Work instructions:
Among the records below, how many lines contain the word "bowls"? The answer is a single number.

---- Dataset extract

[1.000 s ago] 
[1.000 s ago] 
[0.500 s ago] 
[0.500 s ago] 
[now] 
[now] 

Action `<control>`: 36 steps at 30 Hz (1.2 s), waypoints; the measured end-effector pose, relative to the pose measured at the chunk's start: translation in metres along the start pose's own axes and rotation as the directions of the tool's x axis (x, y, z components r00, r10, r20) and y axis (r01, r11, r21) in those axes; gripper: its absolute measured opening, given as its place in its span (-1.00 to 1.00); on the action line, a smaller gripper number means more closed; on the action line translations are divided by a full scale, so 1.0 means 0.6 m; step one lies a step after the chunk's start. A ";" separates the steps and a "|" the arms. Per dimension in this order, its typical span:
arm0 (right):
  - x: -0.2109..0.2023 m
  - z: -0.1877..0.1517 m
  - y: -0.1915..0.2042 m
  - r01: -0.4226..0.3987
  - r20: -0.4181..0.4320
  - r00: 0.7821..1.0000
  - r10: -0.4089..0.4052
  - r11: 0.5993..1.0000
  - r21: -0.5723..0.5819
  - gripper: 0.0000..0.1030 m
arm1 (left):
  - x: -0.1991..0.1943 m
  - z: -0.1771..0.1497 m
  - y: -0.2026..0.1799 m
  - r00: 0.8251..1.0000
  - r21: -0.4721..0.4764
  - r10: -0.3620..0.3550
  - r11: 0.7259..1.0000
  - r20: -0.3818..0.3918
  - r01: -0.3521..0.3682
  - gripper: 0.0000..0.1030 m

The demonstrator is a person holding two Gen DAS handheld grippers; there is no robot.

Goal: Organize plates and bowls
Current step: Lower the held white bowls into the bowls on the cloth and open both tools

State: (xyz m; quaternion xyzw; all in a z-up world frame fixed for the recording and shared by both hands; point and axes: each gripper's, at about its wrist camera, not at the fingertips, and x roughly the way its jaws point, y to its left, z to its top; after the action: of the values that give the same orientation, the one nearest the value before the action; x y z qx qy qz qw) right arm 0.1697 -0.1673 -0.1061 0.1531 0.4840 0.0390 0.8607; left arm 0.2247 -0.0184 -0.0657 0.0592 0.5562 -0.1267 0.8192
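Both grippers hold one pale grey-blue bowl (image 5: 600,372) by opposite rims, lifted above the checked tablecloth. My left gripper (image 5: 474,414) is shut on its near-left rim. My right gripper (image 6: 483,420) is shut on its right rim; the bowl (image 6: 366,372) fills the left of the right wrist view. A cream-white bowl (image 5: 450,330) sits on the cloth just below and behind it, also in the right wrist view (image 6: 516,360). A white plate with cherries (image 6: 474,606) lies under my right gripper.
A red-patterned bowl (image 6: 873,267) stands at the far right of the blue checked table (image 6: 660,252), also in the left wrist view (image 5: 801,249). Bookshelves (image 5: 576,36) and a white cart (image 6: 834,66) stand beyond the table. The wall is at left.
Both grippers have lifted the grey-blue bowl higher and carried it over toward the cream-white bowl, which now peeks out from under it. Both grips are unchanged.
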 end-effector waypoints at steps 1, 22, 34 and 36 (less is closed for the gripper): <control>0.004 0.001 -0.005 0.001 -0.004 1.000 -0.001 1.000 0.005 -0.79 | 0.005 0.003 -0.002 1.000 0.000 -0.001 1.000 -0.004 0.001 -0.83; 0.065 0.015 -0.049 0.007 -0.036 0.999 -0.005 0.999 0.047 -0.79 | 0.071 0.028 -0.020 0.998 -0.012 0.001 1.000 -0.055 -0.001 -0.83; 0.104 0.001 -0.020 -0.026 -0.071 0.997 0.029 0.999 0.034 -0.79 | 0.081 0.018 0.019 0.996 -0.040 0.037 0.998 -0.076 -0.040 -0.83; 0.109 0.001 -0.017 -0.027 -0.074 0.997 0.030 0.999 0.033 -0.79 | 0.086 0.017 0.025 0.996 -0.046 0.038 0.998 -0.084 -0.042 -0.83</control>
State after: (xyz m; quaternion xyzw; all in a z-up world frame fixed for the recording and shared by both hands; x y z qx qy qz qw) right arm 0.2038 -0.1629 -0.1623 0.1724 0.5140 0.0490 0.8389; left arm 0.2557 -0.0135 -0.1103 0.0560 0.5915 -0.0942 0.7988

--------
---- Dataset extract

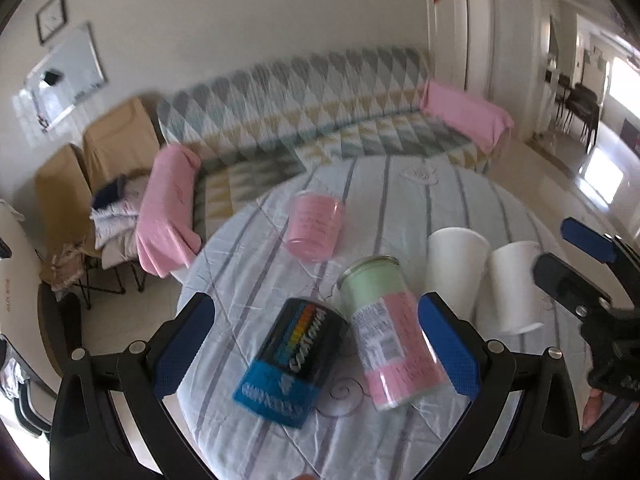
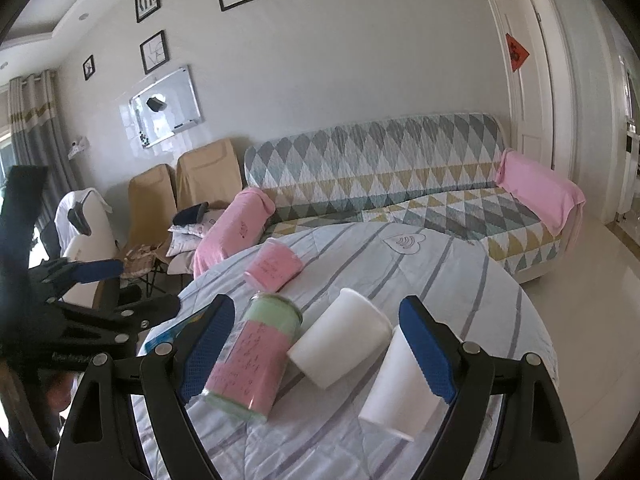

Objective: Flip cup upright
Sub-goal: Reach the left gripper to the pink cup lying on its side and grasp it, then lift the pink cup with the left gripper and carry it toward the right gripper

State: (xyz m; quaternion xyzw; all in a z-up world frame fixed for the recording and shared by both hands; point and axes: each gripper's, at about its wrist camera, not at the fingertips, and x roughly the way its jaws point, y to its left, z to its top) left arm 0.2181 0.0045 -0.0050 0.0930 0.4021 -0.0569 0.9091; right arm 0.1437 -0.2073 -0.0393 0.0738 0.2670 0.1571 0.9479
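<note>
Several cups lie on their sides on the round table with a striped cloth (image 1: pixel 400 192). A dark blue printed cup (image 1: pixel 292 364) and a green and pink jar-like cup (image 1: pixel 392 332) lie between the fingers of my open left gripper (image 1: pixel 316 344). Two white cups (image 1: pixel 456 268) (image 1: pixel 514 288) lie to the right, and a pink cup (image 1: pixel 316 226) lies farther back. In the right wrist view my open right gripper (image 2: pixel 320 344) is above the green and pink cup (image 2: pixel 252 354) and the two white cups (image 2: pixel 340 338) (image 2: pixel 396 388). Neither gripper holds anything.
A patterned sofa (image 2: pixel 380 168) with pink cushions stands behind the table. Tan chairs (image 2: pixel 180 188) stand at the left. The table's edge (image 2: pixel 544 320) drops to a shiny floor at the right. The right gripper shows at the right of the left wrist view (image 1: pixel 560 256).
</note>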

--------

Answer for the task:
2